## Directions for this task
Write out the line that contains "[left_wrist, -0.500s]", then every following line to the end of the records below, with no other lines and no changes.

Segment Start: Input records

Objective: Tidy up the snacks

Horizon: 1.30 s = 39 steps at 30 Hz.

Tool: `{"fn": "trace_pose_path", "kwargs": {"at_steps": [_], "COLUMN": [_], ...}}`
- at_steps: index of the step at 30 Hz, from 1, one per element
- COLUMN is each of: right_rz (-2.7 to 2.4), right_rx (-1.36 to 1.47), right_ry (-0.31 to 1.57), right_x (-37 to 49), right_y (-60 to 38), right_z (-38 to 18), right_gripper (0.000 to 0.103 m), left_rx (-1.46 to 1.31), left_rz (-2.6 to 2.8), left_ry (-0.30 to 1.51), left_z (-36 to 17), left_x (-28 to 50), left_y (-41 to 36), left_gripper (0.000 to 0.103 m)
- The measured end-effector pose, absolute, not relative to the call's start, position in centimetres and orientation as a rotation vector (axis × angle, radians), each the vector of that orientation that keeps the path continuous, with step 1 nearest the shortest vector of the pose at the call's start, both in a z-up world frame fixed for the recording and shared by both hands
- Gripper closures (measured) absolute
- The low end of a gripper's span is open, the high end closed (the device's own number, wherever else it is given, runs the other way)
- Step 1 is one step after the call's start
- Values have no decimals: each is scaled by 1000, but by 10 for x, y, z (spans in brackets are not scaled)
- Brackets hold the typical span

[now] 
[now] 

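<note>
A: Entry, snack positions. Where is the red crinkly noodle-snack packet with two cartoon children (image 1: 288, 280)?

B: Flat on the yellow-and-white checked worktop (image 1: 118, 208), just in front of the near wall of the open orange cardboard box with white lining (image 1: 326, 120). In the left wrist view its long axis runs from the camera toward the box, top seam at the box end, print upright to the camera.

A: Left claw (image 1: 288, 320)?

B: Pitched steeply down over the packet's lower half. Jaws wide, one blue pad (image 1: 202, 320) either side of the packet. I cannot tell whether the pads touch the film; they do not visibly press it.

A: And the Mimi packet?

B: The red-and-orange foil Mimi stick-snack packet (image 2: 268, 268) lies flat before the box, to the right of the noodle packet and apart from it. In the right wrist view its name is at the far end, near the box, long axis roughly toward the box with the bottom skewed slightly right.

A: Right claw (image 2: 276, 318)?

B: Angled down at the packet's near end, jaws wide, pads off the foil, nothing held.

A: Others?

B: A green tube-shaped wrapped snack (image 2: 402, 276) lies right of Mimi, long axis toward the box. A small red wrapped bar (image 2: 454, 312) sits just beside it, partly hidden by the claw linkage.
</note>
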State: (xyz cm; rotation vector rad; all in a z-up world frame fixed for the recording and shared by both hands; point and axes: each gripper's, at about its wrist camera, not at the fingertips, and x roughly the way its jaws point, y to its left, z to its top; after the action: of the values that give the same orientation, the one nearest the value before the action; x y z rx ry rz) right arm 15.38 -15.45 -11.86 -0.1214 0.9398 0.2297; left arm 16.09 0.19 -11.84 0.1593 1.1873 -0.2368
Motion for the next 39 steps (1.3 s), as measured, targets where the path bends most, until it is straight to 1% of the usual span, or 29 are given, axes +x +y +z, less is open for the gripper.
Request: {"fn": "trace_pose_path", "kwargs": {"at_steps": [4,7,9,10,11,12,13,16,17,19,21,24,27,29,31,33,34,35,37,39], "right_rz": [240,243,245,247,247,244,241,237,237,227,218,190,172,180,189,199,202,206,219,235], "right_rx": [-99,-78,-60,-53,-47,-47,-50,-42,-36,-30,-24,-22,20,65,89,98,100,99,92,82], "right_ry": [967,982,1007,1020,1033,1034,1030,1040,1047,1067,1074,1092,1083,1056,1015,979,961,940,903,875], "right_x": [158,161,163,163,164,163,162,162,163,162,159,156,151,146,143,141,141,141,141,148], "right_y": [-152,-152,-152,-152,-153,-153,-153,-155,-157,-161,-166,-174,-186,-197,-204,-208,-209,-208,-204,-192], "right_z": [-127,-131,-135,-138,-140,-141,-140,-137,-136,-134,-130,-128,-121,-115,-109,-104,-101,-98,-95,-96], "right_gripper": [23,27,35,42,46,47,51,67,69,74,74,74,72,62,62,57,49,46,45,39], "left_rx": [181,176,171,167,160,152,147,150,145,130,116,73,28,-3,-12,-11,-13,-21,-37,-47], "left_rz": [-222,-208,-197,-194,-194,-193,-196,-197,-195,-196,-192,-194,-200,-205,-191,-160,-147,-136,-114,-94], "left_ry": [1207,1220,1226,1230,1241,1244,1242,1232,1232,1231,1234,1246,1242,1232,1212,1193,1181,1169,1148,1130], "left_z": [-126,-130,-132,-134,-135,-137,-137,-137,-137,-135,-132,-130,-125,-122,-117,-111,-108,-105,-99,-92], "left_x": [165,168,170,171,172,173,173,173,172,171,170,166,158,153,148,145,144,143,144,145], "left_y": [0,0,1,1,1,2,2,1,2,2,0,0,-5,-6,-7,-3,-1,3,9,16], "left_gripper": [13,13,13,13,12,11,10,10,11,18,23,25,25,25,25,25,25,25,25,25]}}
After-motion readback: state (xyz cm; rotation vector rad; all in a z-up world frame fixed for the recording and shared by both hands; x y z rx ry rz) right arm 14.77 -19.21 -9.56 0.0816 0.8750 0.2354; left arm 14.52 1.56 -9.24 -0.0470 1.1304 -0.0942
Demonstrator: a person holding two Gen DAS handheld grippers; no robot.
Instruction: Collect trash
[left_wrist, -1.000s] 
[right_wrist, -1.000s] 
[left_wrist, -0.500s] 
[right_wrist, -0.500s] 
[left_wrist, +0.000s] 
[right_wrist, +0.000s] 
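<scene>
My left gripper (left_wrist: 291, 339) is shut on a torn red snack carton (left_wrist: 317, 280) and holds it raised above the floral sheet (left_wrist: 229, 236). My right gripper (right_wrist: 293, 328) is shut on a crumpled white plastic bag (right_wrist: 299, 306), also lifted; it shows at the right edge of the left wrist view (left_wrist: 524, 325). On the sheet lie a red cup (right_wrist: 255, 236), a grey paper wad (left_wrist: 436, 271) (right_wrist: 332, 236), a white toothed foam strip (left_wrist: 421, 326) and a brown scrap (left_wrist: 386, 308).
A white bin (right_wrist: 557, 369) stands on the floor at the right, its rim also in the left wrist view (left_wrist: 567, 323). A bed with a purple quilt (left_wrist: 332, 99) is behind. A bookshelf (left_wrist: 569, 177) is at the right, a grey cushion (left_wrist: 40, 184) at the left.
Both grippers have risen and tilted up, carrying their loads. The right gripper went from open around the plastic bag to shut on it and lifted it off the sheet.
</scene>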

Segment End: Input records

## Output of the task
[left_wrist, -0.500s] 
[right_wrist, -0.500s] 
[left_wrist, +0.000s] 
[right_wrist, +0.000s] 
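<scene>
My left gripper (left_wrist: 291, 339) is shut on a torn red snack carton (left_wrist: 317, 280) and holds it raised above the floral sheet (left_wrist: 229, 236). My right gripper (right_wrist: 293, 328) is shut on a crumpled white plastic bag (right_wrist: 299, 306), also lifted; it shows at the right edge of the left wrist view (left_wrist: 524, 325). On the sheet lie a red cup (right_wrist: 255, 236), a grey paper wad (left_wrist: 436, 271) (right_wrist: 332, 236), a white toothed foam strip (left_wrist: 421, 326) and a brown scrap (left_wrist: 386, 308).
A white bin (right_wrist: 557, 369) stands on the floor at the right, its rim also in the left wrist view (left_wrist: 567, 323). A bed with a purple quilt (left_wrist: 332, 99) is behind. A bookshelf (left_wrist: 569, 177) is at the right, a grey cushion (left_wrist: 40, 184) at the left.
Both grippers have risen and tilted up, carrying their loads. The right gripper went from open around the plastic bag to shut on it and lifted it off the sheet.
</scene>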

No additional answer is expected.